Weapons of Math Destruction by Cathy O'Neil

Weapons of Math Destruction by Cathy O'Neil

Author:Cathy O'Neil
Language: eng
Format: epub
Publisher: Crown/Archetype
Published: 2016-09-05T16:00:00+00:00


In 2008, just as the great recession was approaching, a San Francisco company called Cataphora marketed a software system that rated tech workers on a number of metrics, including their generation of ideas. This was no easy task. Software programs, after all, are hard-pressed to distinguish between an idea and a simple string of words. If you think about it, the difference is often just a matter of context. Yesterday’s ideas—that the earth is round, or even that people might like to share photos in social networks—are today’s facts. We humans each have a sense for when an idea becomes an established fact and know when it has been debunked or discarded (though we often disagree). However, that distinction flummoxes even the most sophisticated AI. So Cataphora’s system needed to look to humans themselves for guidance.

Cataphora’s software burrowed into corporate e-mail and mes saging in its hunt for ideas. Its guiding hypothesis was that the best ideas would tend to spread more widely through the network. If people cut and pasted certain groups of words and shared them, those words were likely ideas, and the software could quantify them.

But there were complications. Ideas were not the only groups of words that were widely shared on social networks. Jokes, for example, were wildly viral and equally befuddling to software systems. Gossip also traveled like a rocket. However, jokes and gossip followed certain patterns, so it was possible to teach the program to filter out at least some of them. With time, the system identified the groups of words most likely to represent ideas. It tracked them through the network, counting the number of times they were copied, measuring their distribution, and identifying their source.

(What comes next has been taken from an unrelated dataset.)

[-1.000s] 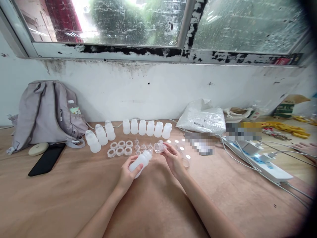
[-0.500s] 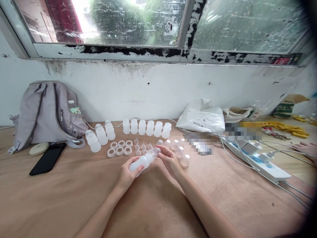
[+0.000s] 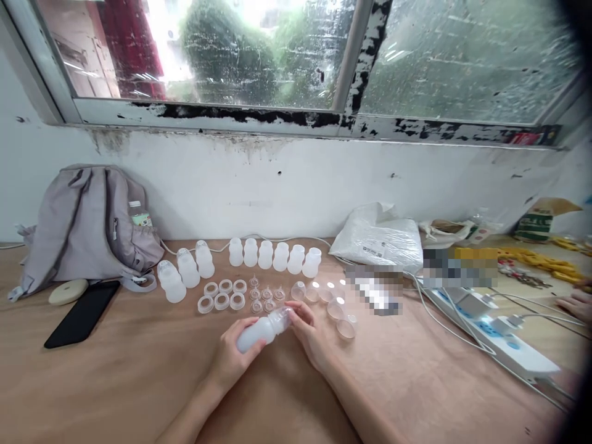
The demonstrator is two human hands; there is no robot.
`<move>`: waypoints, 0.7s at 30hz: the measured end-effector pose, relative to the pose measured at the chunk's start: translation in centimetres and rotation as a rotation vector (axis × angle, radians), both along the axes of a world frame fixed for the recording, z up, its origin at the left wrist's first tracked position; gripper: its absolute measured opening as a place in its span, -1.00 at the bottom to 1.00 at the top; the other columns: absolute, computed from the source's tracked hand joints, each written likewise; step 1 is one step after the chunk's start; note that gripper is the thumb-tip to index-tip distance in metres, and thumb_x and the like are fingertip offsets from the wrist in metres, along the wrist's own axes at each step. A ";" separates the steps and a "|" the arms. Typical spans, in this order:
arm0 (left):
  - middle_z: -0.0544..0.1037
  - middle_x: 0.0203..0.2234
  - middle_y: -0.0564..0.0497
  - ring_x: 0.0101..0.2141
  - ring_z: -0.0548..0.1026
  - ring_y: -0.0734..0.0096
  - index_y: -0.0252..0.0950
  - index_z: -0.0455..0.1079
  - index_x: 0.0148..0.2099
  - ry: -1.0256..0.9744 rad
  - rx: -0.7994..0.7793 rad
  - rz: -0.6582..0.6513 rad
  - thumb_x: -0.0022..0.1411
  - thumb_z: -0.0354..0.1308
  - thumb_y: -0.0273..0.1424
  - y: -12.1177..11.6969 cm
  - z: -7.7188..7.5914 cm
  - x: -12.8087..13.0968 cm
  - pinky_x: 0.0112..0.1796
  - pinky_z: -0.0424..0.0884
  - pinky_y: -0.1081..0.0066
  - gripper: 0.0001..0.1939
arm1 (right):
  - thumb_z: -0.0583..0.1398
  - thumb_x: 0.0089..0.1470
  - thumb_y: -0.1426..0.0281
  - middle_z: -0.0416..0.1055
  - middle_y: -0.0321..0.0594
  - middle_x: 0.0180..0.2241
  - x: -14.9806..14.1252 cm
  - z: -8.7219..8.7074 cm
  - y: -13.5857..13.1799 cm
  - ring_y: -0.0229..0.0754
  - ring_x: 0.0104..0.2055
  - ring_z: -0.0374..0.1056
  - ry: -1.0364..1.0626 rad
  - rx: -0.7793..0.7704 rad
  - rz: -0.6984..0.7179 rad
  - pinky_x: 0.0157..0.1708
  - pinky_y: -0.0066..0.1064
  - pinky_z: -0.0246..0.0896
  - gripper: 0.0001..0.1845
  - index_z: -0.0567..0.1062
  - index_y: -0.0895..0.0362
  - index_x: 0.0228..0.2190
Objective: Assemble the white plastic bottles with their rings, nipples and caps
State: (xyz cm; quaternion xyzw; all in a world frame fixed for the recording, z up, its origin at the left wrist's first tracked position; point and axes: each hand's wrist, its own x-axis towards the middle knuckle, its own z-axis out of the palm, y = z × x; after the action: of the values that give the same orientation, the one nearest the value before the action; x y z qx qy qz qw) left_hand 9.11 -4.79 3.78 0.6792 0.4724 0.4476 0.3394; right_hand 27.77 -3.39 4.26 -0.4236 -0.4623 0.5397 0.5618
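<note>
A: Where is the bottle (image 3: 259, 333), and what is the main hazard?

B: Held above the counter (image 3: 139, 385), tilted, upper end toward the right hand (image 3: 311, 336). The left hand (image 3: 235, 349) wraps the body, thumb on top; the right pinches the clear cap (image 3: 280, 319) over that end. Judgement: a slack left grip could let the bottle slip or roll.

A: Smaller risks?

B: The cap may seat askew if pressed off-axis. A sideways swing of the right hand could scatter the loose caps (image 3: 345, 330) near it; a forward reach could topple the teats (image 3: 267, 294) beyond.

A: Not legible?

B: A pixelated object (image 3: 375, 295), detail masked. Then another person's hand (image 3: 578, 306), cut off at the right edge. The left palm is behind the bottle. Smallest: the join under the cap is blurred; cannot tell whether it is fully seated, or what sits beneath.
</note>
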 end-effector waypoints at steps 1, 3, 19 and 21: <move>0.47 -0.23 -0.06 -0.22 0.42 0.26 -0.23 0.35 -0.15 0.029 0.031 -0.004 0.01 0.12 -0.30 0.0 -0.1 -0.2 -0.19 0.34 0.32 -0.69 | 0.18 -0.09 0.23 0.35 -0.26 -0.39 -0.2 -0.3 0.0 -0.18 -0.31 0.25 -0.022 -0.004 -0.023 -0.32 -0.37 0.16 -0.75 0.41 0.08 -0.33; 0.46 -0.26 -0.05 -0.25 0.43 0.29 -0.23 0.34 -0.13 0.085 0.083 -0.015 0.04 0.09 -0.31 -0.1 -0.4 -0.4 -0.22 0.36 0.35 -0.70 | 0.18 -0.10 0.23 0.35 -0.26 -0.41 -0.5 -0.9 0.0 -0.18 -0.31 0.24 -0.053 -0.018 -0.041 -0.33 -0.39 0.14 -0.76 0.41 0.09 -0.35; 0.45 -0.37 -0.05 -0.36 0.44 0.33 -0.20 0.34 -0.19 0.036 0.284 0.012 0.06 0.07 -0.32 -0.3 -1.1 -0.7 -0.36 0.41 0.41 -0.78 | 0.27 -0.19 0.33 0.38 -0.30 -0.41 -0.7 -1.1 -0.9 -0.20 -0.31 0.27 0.197 -0.146 0.040 -0.32 -0.40 0.12 -0.81 0.40 0.09 -0.46; 0.44 -0.37 -0.06 -0.35 0.43 0.32 -0.20 0.32 -0.17 0.071 0.269 -0.023 0.07 0.06 -0.32 -0.2 -1.1 -0.8 -0.35 0.40 0.40 -0.77 | 0.27 -0.20 0.33 0.38 -0.29 -0.41 -0.5 -0.9 -0.7 -0.20 -0.32 0.27 0.183 -0.142 0.051 -0.32 -0.40 0.13 -0.81 0.41 0.10 -0.46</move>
State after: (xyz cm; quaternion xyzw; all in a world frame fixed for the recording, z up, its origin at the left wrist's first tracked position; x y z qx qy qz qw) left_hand 8.29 -4.95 2.68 0.7393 0.4122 0.4786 0.2335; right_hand 27.23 -4.13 3.32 -0.3994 -0.3803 0.6215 0.5564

Very soon, the roles of the employees appeared to come into focus. Some people were idea generators, the system concluded. On its chart of employees, Cataphora marked idea generators with circles, which were bigger and darker if they produced lots of ideas. Other people were connectors. Like neurons in a distributed network, they transmitted information. The most effective connectors made snippets of words go viral. The system painted those people in dark colors as well.

Now, whether or not this system effectively measured the flow of ideas, the concept itself was not nefarious. It can make sense to use this type of analysis to identify what people know and to match them with their most promising colleagues and collaborators. IBM and Microsoft use in-house programs to do just this. It’s very similar to a dating algorithm (and often, no doubt, has similarly spotty results). Big Data has also been used to study the productivity of call center workers.

A few years ago, MIT researchers analyzed the behavior of call center employees for Bank of America to find out why some teams were more productive than others. They hung a so-called sociometric badge around each employee’s neck. The electronics in these badges tracked the employees’ location and also measured, every sixteen milliseconds, their tone of voice and gestures. It recorded when people were looking at each other and how much each person talked, listened, and interrupted.